My Vans RV-3B has a fifteen gallon fuel tank and Princeton capacitance fuel quantity sensor in each wing. These sensors are connected to a Grand Rapids EIS. As long as I’ve owned her, the fuel quantity indications have been wrong. The fuel flow gauge has done an excellent job as a backup but the quantity indication needed fixed. A couple of recent cross-country flights have reminded me of the importance. Having to cut a leg short out of fear of running out of fuel is not fun – especially when you fill up and find that there was still lots of fuel onboard.
There are a fair number of negative posts about these sensors which led me to fear that the sensors would need replaced. The following photo gives you a general idea what these sensors look like. They are a huge advance over the old float style sensors.
Before admitting defeat, I decided to try some calibration of my own.
I initially played with the EIS calibration based on the fuel level that I thought was in the tank. This didn’t lead anywhere – basic algebra – starting with an unknown will always leave an unknown. It was obvious I needed to drain the tank. Two options exist for doing this. One is to disconnect the fuel line at the carburetor, raise the airplane to flight attitude, and start pumping. The other sounded like much more fun – fly on one tank until it was empty. I chose the latter. Being a mostly chicken pilot, I chose to do it over an airport – just in case the engine quit and would not restart.
I flew until I thought the tank level was pretty low and then started circling the airport at 10,000′ (field elevation was 6200′). It took much longer than I expected but eventually the fuel flow indication dropped off and the fuel pressure starting doing funny things. I switched tanks and everything returned to normal. I switched back to the empty tank and all “different” indications returned. I left it this way for just a few seconds and I **think** I heard the engine tone starting to change. I then switched back to the non-empty tank and flew home (different airport).

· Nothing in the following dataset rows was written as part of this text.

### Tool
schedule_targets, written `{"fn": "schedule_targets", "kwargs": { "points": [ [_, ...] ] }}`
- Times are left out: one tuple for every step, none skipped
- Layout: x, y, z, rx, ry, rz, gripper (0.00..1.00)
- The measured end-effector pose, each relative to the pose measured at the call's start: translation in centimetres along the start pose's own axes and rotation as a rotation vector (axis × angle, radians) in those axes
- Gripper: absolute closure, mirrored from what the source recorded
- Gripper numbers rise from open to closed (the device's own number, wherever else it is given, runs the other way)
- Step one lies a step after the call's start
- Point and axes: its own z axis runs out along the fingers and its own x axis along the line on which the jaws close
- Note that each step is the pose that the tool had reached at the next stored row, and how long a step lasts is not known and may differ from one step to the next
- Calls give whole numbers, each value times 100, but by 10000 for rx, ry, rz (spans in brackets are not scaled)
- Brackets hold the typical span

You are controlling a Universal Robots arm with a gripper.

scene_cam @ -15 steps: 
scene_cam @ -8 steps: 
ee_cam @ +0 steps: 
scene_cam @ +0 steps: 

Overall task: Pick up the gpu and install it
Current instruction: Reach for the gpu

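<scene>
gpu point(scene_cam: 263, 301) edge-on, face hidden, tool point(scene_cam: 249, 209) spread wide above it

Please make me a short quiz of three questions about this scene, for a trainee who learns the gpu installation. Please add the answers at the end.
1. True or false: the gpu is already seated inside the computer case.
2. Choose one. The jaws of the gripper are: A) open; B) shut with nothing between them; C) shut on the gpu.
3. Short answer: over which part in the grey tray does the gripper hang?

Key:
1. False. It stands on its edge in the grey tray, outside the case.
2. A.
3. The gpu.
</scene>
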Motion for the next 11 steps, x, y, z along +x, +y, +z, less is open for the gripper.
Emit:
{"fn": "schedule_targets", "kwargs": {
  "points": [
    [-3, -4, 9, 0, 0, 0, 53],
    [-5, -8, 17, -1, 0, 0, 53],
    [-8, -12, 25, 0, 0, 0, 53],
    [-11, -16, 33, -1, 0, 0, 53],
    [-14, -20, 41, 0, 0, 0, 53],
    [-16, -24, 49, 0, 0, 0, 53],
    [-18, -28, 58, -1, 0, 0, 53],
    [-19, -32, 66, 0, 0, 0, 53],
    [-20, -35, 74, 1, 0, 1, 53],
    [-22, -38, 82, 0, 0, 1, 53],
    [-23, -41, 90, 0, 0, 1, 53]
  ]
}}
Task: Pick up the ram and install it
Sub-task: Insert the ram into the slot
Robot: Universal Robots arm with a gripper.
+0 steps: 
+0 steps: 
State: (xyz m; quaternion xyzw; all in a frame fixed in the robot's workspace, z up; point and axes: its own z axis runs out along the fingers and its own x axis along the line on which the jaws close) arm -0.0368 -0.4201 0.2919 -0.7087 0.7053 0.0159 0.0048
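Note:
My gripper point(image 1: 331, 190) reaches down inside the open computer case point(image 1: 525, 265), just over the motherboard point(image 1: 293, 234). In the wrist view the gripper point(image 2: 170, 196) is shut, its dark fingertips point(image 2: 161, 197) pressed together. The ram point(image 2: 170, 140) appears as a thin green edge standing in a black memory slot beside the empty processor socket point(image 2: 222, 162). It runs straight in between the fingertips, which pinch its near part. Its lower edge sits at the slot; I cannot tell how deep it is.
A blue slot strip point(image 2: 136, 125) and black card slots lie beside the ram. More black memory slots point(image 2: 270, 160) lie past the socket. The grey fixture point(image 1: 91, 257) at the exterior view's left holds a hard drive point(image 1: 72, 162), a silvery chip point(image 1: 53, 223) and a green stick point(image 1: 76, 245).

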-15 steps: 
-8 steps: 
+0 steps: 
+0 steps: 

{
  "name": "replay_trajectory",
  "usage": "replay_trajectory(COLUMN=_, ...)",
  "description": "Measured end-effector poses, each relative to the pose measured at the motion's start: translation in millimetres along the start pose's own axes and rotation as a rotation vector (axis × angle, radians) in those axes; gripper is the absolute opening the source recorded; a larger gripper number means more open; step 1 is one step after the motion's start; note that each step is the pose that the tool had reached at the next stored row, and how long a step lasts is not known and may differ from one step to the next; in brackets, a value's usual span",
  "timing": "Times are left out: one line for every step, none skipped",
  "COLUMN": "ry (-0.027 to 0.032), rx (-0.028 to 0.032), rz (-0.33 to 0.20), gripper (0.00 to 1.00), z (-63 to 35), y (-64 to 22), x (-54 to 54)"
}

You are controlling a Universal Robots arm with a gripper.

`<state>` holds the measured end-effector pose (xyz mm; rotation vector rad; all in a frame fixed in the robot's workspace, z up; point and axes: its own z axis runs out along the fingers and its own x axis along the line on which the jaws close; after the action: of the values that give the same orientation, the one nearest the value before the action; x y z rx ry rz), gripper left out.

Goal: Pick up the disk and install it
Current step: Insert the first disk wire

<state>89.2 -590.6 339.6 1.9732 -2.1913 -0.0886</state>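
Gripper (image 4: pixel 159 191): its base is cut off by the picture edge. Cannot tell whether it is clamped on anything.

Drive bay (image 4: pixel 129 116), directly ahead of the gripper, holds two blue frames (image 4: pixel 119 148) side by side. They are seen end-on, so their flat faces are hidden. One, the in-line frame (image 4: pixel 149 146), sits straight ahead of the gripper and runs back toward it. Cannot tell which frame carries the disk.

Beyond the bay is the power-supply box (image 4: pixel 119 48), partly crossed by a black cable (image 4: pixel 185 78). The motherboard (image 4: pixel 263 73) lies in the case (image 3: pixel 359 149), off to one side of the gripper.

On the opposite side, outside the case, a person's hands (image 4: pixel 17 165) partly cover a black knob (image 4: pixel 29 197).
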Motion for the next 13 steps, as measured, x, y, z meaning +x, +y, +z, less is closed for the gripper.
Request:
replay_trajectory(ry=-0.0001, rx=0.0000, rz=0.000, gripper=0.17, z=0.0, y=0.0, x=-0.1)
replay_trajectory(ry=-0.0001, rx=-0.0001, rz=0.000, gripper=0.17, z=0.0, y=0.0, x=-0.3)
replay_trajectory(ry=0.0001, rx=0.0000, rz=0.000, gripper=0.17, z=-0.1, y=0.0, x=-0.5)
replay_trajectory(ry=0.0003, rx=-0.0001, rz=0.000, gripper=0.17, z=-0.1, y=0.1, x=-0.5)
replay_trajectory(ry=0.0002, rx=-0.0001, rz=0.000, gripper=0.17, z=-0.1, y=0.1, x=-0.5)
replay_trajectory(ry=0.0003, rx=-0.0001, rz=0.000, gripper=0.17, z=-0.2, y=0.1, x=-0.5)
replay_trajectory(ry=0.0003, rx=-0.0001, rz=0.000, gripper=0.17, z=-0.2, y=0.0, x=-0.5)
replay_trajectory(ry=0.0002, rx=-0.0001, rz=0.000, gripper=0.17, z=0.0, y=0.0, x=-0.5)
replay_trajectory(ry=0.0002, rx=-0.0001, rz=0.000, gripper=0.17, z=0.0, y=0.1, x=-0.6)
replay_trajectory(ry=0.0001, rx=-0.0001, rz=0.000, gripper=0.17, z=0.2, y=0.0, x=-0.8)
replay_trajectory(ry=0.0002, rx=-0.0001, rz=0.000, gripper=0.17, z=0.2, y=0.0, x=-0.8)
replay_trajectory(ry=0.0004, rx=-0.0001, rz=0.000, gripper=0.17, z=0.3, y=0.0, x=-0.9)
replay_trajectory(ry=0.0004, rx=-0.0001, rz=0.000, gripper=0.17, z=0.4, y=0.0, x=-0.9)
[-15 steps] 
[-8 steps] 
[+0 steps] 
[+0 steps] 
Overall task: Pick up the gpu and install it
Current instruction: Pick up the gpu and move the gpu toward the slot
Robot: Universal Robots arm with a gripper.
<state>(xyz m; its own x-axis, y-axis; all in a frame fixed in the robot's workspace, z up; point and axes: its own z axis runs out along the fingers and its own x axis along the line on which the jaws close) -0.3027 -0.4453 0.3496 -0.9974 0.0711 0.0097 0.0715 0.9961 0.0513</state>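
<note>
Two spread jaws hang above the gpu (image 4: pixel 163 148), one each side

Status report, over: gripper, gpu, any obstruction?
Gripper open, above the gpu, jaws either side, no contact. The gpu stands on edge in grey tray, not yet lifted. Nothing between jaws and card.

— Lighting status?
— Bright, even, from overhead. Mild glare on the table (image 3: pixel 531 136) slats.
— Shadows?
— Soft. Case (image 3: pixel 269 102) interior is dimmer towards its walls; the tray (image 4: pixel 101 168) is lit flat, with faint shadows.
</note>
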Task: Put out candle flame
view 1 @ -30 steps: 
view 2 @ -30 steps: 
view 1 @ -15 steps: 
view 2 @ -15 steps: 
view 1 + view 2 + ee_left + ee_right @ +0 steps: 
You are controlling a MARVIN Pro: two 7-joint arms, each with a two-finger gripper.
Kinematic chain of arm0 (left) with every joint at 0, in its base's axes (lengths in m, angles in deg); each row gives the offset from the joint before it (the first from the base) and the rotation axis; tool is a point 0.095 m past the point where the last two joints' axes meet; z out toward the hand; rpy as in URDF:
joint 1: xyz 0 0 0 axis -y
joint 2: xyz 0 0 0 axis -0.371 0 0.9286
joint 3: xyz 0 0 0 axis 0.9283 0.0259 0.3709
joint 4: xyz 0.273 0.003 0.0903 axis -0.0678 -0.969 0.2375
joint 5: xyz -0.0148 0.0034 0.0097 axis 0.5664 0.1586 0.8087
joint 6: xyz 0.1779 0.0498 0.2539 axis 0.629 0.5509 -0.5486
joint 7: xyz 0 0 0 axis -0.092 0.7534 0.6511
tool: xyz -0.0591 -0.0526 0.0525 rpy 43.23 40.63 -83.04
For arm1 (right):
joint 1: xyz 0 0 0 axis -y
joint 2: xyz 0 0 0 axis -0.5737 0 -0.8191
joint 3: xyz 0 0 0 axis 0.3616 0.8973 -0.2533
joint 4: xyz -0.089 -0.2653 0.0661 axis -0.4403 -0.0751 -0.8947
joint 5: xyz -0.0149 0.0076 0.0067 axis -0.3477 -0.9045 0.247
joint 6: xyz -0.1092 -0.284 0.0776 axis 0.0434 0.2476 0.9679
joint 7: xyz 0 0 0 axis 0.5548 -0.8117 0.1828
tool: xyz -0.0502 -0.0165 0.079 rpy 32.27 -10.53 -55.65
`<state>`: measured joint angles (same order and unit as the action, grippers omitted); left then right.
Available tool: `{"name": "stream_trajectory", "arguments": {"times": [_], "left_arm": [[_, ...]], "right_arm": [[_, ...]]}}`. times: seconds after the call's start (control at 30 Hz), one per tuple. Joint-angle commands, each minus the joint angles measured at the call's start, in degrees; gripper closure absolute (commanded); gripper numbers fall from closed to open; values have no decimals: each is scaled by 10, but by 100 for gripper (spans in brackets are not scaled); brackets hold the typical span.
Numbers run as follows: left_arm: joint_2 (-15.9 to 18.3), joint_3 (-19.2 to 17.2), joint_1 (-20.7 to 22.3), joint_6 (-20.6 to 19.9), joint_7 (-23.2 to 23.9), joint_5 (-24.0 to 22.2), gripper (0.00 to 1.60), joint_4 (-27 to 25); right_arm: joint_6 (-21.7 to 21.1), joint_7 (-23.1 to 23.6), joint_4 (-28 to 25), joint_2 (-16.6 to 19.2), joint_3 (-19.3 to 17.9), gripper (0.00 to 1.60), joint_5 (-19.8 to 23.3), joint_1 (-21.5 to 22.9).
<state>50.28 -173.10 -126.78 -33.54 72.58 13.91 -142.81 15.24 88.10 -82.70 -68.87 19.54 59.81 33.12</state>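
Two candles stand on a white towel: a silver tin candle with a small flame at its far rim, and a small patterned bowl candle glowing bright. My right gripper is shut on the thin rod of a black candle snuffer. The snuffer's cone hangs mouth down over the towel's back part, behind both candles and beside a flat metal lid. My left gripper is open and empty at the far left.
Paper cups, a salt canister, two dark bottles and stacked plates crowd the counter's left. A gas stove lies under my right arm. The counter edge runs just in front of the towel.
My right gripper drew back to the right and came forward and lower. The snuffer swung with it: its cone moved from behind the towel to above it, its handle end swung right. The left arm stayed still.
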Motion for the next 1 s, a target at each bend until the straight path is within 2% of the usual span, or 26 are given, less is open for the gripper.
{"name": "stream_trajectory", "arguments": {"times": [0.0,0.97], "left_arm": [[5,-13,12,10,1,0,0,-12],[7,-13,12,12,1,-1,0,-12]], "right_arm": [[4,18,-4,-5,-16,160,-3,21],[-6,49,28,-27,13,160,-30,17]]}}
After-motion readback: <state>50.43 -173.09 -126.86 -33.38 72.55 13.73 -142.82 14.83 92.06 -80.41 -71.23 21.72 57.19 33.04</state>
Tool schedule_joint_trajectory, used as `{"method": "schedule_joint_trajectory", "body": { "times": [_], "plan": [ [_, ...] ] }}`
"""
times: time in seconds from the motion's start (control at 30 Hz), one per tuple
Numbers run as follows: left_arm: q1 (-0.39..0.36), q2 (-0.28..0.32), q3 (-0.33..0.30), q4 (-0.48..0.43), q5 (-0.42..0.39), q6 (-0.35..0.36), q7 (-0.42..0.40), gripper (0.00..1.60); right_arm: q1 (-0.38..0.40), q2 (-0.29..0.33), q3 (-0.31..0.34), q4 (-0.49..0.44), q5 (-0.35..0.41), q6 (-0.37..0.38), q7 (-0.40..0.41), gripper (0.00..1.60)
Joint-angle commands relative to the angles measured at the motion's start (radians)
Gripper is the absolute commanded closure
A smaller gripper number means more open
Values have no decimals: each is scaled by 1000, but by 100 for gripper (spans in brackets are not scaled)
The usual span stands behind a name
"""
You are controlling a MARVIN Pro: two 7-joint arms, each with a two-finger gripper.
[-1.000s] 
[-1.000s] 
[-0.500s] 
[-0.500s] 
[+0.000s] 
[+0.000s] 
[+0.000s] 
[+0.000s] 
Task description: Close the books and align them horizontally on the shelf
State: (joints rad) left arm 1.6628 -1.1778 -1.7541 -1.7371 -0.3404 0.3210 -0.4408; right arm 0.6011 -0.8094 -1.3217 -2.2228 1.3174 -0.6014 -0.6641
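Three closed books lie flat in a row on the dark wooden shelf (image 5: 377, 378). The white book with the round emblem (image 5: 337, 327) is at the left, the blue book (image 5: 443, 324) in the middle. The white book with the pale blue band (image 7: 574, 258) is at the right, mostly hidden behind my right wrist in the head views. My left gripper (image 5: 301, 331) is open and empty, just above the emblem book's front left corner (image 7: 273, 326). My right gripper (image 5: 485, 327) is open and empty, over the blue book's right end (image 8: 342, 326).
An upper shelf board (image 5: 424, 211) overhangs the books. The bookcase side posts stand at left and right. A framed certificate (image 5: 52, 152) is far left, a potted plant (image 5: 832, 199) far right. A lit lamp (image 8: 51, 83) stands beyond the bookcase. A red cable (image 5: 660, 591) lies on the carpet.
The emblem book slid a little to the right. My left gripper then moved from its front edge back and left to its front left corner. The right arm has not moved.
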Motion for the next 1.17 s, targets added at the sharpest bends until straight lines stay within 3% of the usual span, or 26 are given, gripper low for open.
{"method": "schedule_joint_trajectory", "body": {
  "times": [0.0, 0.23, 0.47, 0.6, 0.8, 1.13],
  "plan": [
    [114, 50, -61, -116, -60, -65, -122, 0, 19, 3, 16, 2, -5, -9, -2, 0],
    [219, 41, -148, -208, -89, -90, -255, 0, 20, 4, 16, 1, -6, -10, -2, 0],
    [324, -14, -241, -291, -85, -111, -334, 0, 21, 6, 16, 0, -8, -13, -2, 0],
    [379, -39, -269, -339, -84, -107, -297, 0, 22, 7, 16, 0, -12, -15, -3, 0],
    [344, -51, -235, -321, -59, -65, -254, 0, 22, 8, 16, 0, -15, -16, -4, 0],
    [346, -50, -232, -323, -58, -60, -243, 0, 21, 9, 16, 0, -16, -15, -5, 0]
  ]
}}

After landing, I raised the tail to flight attitude and added one gallon of fuel. The quantity indicator on the EIS was way off so I calibrated it to read one gallon. I then added a second, third, and so on – the EIS was now reading correctly. At about the six gallon point, the EIS quantity indication stopped changing. I added a total of eight gallons and the EIS never indicated over six and a half gallons.
So, I now have a right fuel tank quantity indicator that is calibrated from six gallons to empty. If the left tank works exactly the same way, I will have accurate fuel level indication for the bottom half of both tanks (approximately). This is plenty sufficient as twelve gallons equates to 1.5 hours at very high cruise to 2 hours at slow cruise. This is plenty of time to make a smart fuel stop decision.
I already feel much more comfortable – that must be the feeling of success!!
I suspect many people want these sensors to read the quantity from zero to full. However; the shape and slope of an aircraft fuel tank makes this mighty difficult. I am happy with what I have.